Ich möchte eine TCGA-mRNA-Expressionsmatrix (im linearen Datenformat) in log 2 -Verhältnisse umwandeln und dann eine Merkmalsauswahl (Genauswahl) durchführen, bei der die 1000 Gene mit den meisten Varianten (Gene mit höherer Standardabweichung über Proben hinweg) ausgewählt werden.
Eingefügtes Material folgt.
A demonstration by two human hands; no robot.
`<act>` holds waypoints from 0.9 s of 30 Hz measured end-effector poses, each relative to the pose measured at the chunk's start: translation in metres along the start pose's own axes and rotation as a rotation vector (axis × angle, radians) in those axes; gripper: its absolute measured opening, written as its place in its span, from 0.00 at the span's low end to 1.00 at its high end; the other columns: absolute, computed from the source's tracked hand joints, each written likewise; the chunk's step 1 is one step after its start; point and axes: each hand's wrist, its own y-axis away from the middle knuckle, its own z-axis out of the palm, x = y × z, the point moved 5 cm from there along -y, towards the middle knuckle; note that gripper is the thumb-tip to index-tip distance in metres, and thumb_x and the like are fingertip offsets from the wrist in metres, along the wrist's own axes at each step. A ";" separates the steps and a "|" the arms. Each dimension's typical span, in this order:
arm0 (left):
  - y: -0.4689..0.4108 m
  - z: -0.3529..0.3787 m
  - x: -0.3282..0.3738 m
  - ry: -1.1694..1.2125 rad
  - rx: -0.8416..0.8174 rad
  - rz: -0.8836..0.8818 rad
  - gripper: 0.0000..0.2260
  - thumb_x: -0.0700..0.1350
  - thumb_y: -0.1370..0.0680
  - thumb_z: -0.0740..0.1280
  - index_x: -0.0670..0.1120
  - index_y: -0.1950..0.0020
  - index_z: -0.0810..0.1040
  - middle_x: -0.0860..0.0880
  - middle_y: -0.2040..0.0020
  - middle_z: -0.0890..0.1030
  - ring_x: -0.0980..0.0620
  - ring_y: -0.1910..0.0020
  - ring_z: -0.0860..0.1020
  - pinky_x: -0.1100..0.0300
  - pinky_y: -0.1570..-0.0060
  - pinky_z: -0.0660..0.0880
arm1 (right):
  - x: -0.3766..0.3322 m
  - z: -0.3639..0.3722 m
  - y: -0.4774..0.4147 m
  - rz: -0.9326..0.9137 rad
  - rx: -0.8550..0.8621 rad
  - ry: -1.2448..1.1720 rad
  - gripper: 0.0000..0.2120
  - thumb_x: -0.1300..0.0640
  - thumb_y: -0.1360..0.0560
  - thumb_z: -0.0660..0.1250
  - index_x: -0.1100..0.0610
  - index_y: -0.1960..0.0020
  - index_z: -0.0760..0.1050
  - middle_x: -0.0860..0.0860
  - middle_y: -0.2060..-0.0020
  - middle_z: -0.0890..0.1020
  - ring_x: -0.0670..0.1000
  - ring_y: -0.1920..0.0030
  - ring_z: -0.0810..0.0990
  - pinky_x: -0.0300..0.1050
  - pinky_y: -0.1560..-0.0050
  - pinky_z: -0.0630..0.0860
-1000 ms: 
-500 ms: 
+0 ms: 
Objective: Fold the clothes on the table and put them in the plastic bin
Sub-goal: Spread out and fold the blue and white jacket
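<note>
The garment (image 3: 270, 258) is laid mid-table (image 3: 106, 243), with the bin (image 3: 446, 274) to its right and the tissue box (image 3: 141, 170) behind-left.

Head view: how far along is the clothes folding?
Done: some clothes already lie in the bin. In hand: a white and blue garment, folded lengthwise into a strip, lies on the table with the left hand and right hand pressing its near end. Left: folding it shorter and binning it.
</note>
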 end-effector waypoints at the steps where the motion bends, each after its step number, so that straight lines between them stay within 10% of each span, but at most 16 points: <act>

Der Arbeitsablauf ist folgender:

  1. Wählen Sie "gute" Gene vor dem Log 2 -Verhältnis aus (Gene jeweils mit mittlerem Signal von mindestens t in p % der Proben);
  2. Führen Sie bei ausgewählten Genen das log 2 -Verhältnis aus, indem Sie jedes Gen durch sein mittleres Signal dividieren und dann die Ergebnismatrix log 2 -transformieren;
  3. Wählen Sie die 1000 Gene mit den meisten Varianten aus allen Proben aus.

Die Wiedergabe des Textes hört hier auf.